実施場所:香川県小豆島土庄町 豊島唐櫃地区
ワークショップ実施日:2016年8月18日(プレ)、9月9日(本番)
参加作家、参加人数
【プロジェクトチーム】京都造形芸術大学11名(うち学生5名)、香川大学6名(うち学生4名)、外部研究協力者、現地コーディネーター/計19名
【プレ・ワークショップ参加者】豊島の中学生/計7名
【ワークショップ参加者】豊島の住民(移住者含む)5名、芸術祭運営側関係者3名/計8名
他機関との連携
専門性の異なる二つの大学および外部研究協力者、現地コーディネーターが共同することで、多角的かつ多層的な視点を有したプロジェクト進行が可能となった。
活動の効果
住民自らがあらためて「豊島らしさ」を考え、それを視覚化(写真)および言語化(対話)することで、人それぞれの「地域」や「アート」の姿が浮かび上がってきた。

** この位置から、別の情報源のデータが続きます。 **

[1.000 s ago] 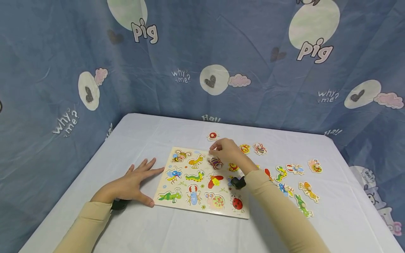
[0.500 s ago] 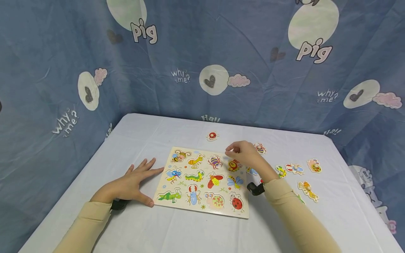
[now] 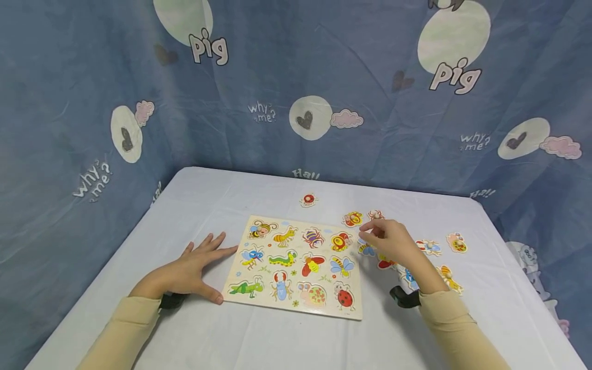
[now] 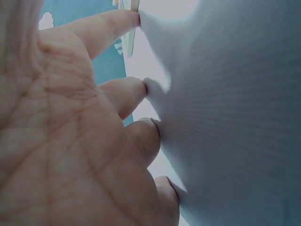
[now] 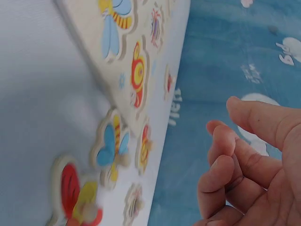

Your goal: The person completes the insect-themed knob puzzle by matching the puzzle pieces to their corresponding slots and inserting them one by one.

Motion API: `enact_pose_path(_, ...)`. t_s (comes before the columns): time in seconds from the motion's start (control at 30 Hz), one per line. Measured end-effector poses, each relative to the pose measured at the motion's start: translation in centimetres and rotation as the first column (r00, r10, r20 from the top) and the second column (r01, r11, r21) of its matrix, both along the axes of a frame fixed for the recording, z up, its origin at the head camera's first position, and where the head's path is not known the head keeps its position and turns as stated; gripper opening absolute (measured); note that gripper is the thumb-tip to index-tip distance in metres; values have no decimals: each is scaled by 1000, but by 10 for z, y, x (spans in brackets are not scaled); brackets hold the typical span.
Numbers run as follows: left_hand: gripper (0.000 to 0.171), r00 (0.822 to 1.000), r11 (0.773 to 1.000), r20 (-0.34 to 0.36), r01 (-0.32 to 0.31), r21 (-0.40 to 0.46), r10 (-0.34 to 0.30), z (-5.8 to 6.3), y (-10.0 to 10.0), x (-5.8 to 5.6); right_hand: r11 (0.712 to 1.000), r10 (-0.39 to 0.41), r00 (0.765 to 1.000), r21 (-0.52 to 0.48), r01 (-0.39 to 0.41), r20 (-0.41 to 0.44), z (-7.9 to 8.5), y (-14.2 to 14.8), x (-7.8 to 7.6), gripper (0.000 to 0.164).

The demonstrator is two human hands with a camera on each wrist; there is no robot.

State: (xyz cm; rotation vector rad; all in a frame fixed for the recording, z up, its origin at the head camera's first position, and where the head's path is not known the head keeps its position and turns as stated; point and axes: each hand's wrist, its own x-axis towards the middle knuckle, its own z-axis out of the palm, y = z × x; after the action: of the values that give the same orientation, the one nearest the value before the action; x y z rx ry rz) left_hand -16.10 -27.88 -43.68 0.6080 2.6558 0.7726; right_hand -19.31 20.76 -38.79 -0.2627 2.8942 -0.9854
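A wooden insect puzzle board [image 3: 299,236] lies on the white-covered table. The left hand [image 3: 194,270] spreads along its left side, with index fingertip and thumb at the board's edge; the left wrist view shows other fingertips resting on the cloth. A knobbed bee piece [image 3: 261,229] sits in the top-left slot. Beyond the board's right edge hovers the right hand [image 3: 393,244], fingers loosely bent, holding nothing in the right wrist view. Beneath and around it are a blue-winged insect piece [image 5: 110,150], a red-winged insect piece [image 5: 75,193] and a yellow-and-red butterfly piece [image 3: 353,219].
A ladybird piece [image 3: 308,200] lies behind the board. On the right are a stag beetle piece [image 3: 431,247], a snail piece [image 3: 457,242] and an orange insect piece [image 3: 448,280], partly covered by the arm. A blue printed curtain [image 3: 259,149] hangs behind the table.
The right hand has moved from above the board's top edge rightward and nearer, over the loose pieces, uncovering the board's right column. The left hand has stayed in place.
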Motion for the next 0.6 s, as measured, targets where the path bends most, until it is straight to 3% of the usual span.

また、参加者同士の対話において、異なる視点や解釈の存在を認識し、それらを聴くことによって考えが変容していくことも促されたようだ。
調査分析のフェーズにおいても、今回のプログラムをきっかけに、豊島やアート作品について話したい、聴きたいという、コミュニケーションに対する意欲の高まりを読み取ることができた。
活動の独自性
これまで3回の瀬戸内国際芸術祭開催を経て、「今の豊島」について、住民自身がいま一度考えられる「場」であったこと。また、写真という媒体を通して各々の価値観や見方が立ち上がり、「地域」について「アート」について、「これまであらためて話すことがなかった」それぞれの考えや複数の異なるまなざしが交錯する対話が紡ぎ出されていたこと。
豊島で生まれ育った住民、移住者、芸術祭運営側関係者など、属性の異なる参加者たちと、「よそ者」であるプロジェクトメンバーが関わり合い、対話をしながら、前述のような「場」を創出できたことは、これまでにない新たな取り組みの成果の一つである。
総括
申請時の事業名にもあるとおり、「地域とアートをつなぐコミュニケーション・ワークショップ」として今回のプログラムは開発された。しかし、実際のワークショップを振り返ってみたときに、実は参加者によって撮影された写真の中に「アート作品」を真正面から扱ったものは1枚もなく、背景として作品が写っているものが2枚あるのみだった。 住民、さらには芸術祭主催側関係者を含めても、「豊島らしい風景」にアート作品がいまだ入り込んでいないということ。しかし、「そこに作品が写り込んでいない」ということをきっかけに、やはりアートについての考えが語られたということ。これは、豊島における「地域」と「アート」の関係を象徴的に示していたのかもしれない。
つまり、このワークショップは、「地域」と「アート」について参加者が対話しながら理解を深め、お互いの関係性を構築していくという効果がある一方、「地域」と「アート」の現状についてありのままの姿を描き出す、アクション・リサーチとしての機能も備えていたのだ。 今回の試みをふまえ、よりアート作品に対象を絞った鑑賞ワークショップ、別の地域での実践など、さらなる展開も可能ではないだろうか。